**EXERCISE REQUIREMENTS:**
The answer must be an exact copy of the listing below.

*** Opening INFORMATION SHOWN ***

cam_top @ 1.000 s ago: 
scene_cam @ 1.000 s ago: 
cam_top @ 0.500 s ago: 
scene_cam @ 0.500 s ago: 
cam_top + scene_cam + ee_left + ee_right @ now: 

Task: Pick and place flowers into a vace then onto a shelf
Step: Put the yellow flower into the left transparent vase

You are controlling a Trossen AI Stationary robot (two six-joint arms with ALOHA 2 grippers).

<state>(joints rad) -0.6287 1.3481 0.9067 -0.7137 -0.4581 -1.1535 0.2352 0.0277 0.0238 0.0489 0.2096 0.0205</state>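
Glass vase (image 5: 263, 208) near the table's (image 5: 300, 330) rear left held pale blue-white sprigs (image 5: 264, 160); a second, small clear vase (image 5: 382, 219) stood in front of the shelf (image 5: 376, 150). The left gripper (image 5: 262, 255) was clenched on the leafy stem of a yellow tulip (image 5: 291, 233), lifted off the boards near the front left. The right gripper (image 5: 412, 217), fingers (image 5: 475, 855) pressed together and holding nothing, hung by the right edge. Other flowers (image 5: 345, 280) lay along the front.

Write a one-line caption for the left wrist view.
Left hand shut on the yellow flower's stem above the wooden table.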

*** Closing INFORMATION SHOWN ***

**SOLUTION TO THIS EXERCISE:**
cam_top @ 1.000 s ago: 
scene_cam @ 1.000 s ago: 
cam_top @ 0.500 s ago: 
scene_cam @ 0.500 s ago: 
cam_top + scene_cam + ee_left + ee_right @ now: 

Task: Pick and place flowers into a vace then onto a shelf
Step: Put the yellow flower into the left transparent vase

You are controlling a Trossen AI Stationary robot (two six-joint arms with ALOHA 2 grippers).

<state>(joints rad) -0.6287 1.3481 0.9067 -0.7137 -0.4581 -1.1535 0.2352 0.0277 0.0238 0.0489 0.2096 0.0205</state>
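Glass vase (image 5: 263, 208) near the table's (image 5: 300, 330) rear left held pale blue-white sprigs (image 5: 264, 160); a second, small clear vase (image 5: 382, 219) stood in front of the shelf (image 5: 376, 150). The left gripper (image 5: 262, 255) was clenched on the leafy stem of a yellow tulip (image 5: 291, 233), lifted off the boards near the front left. The right gripper (image 5: 412, 217), fingers (image 5: 475, 855) pressed together and holding nothing, hung by the right edge. Other flowers (image 5: 345, 280) lay along the front.

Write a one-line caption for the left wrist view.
Left hand shut on the yellow flower's stem above the wooden table.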

Here the output is complete.